The HTC One from last year was clearly the top Android phone until the later half, when LG joined the party to take away some of the attention from HTC's best flagship phone to that date.
This year, the HTC followed up its flagship with the One M8, where design improved and so did the camera.
LG's G2, launched in Q3 of last year, again was a phone that was beautiful in terms of design. It broke out of conventional norms with hard keys on the rear and nothing on the front and side.
The G2, of course, shared some of the honours with the original HTC One for phone of the year in 2013.
Last week, much earlier than anticipated, LG launched its G3 in London, this time with a screen equipped with Quad HD or 2K resolution, and a camera with actual laser focusing.
So what else is in the G3?
LG missed out on the next generation Qualcomm Snapdragon 801 with the G3, due to its rush to release, but processor speed is just processor speed now, everything is decently fast and smooth.
What's nice is you get 2GB of RAM with the 16GB internal memory version, while the 32GB version gets 3GB of RAM. Even better, LG has included a microSD card slot to give you up to 128GB for the space hungry.
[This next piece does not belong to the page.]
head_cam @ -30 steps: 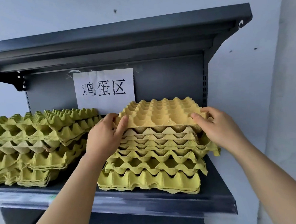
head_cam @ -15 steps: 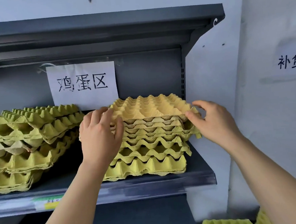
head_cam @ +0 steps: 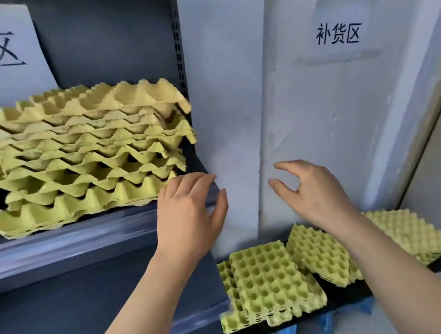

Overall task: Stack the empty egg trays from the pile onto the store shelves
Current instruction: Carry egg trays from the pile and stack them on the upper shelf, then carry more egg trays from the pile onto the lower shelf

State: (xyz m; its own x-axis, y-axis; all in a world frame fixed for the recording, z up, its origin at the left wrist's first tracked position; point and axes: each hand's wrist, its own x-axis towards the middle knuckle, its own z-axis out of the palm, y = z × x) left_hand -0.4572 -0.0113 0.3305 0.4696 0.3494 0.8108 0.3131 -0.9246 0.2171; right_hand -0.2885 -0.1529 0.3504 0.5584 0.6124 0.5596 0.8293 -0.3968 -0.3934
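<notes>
Both hands empty: left hand [head_cam: 189, 216] and right hand [head_cam: 312, 194] loosely spread, mid-frame. Yellow-green moulded-pulp egg trays [head_cam: 269, 280] piled lower right; shelf stack [head_cam: 88, 152] upper left on dark metal shelf [head_cam: 63, 243]. Grip next tray by opposite edges, nest cups aligned.

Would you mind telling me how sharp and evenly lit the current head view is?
Head view: motion blur smears the shelf's front edge and softens the left hand; the stacked trays are slightly soft; the wall sign stays legible; lighting is soft, without glare; wide-angle distortion tilts the walls.
</notes>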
I personally can't fill beyond 64GB, but surely it will be a welcoming sight for those who are use memory space like hoarders.
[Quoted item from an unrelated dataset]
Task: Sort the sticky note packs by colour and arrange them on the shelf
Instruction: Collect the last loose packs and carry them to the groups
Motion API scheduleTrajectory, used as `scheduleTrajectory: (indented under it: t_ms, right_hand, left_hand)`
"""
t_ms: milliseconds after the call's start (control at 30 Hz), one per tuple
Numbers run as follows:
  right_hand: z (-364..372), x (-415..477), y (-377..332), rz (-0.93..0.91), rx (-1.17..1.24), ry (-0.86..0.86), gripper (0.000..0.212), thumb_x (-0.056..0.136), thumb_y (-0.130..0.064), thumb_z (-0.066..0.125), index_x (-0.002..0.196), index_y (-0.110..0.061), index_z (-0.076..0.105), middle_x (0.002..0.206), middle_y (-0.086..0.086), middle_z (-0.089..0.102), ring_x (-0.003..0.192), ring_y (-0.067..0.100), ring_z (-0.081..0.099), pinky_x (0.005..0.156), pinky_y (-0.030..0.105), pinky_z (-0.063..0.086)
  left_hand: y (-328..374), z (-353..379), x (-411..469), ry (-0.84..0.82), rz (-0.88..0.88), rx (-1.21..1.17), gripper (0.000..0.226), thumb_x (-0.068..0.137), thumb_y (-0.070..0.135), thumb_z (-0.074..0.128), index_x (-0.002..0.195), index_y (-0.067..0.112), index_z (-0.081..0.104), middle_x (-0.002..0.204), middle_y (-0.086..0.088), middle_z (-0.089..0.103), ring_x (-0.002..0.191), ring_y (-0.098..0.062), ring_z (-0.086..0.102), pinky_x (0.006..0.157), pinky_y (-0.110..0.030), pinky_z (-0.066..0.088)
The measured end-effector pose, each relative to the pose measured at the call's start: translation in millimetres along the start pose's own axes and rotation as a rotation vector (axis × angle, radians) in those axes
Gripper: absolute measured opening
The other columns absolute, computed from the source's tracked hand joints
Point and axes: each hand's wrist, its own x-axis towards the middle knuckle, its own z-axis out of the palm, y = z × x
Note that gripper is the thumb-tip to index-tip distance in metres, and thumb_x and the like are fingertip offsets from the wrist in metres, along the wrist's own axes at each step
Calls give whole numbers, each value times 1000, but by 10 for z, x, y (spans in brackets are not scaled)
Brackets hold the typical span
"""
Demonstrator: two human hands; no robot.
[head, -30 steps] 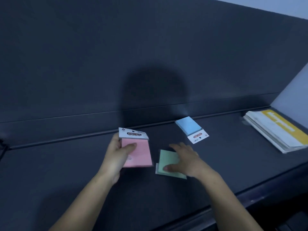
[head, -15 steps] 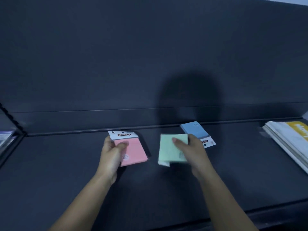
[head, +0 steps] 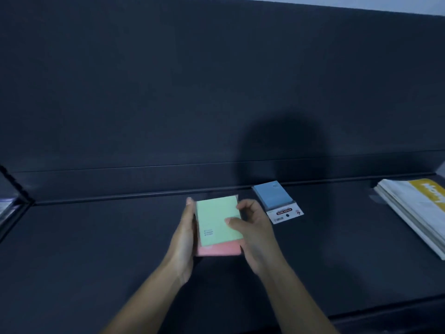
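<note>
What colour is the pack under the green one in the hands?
Pink: the pink pack peeks out below the green pack, head view.

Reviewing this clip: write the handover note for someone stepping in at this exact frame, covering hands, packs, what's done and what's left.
Left hand: holds the pink pack along its left edge.
Right hand: pinches the green pack, thumb on top. Green lies on the pink and covers most of it.
Blue pack: flat on the shelf, right of the hands near the back ledge, header card toward the person.
Done: blue looks placed.
Left: separate green from pink and set each in its own spot.
Note: a stack of booklets occupies the shelf's right end.
</note>
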Motion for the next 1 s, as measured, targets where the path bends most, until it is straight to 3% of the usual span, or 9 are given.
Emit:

Connectivity includes the usual LTE/4G, HSPA+ and WiFi has the latest "ac", along with Bluetooth 4.0, NFC, and the Infra Red blaster, thankfully, returns in the G3.
LG also allows wireless charging to be compatible with the G3's 3,000 mAh battery. The most surprising thing here is the battery is now removable. I was initially one of those who frowned upon not being able to remove the back panel to "replace the battery", but after getting the Samsung Galaxy Tab 7.7 and now the LG G2, both have never really bothered me.
The Tab 7.7's battery is now already almost four years old, but it's still as strong as ever despite being charged every single day when I used it.
The LG G2's is the same for the past seven months, and any drain from the first day I use it is not noticeable at all.
Some markets will be receiving the rechargeable back-plate out-of-the-box, while others will have to buy it as a separate accessory, a little unfair, but I hope Asia gets the charging plate!
Now, 3,000 mAh for a 5.5-inch screen with Quad HD resolution. Battery drain is on everyone's mind, but LG is claiming that there is an adaptive frame-rate system in place, where the timing of the processor and display is optimised for the screen's Quad HD resolution. That is yet to be proven, but if the LG G2's battery is any indication of how the G3's battery-life will perform, then I can guarantee you will get a full day's use 95 per cent of the time.
In addition to all the new tweaks, LG has boosted its audio system with a one-Watt speaker and an amplifier system to make sure you get clear sounds in noisy crowds without getting too much distortion, which is easily achievable with a tiny speaker.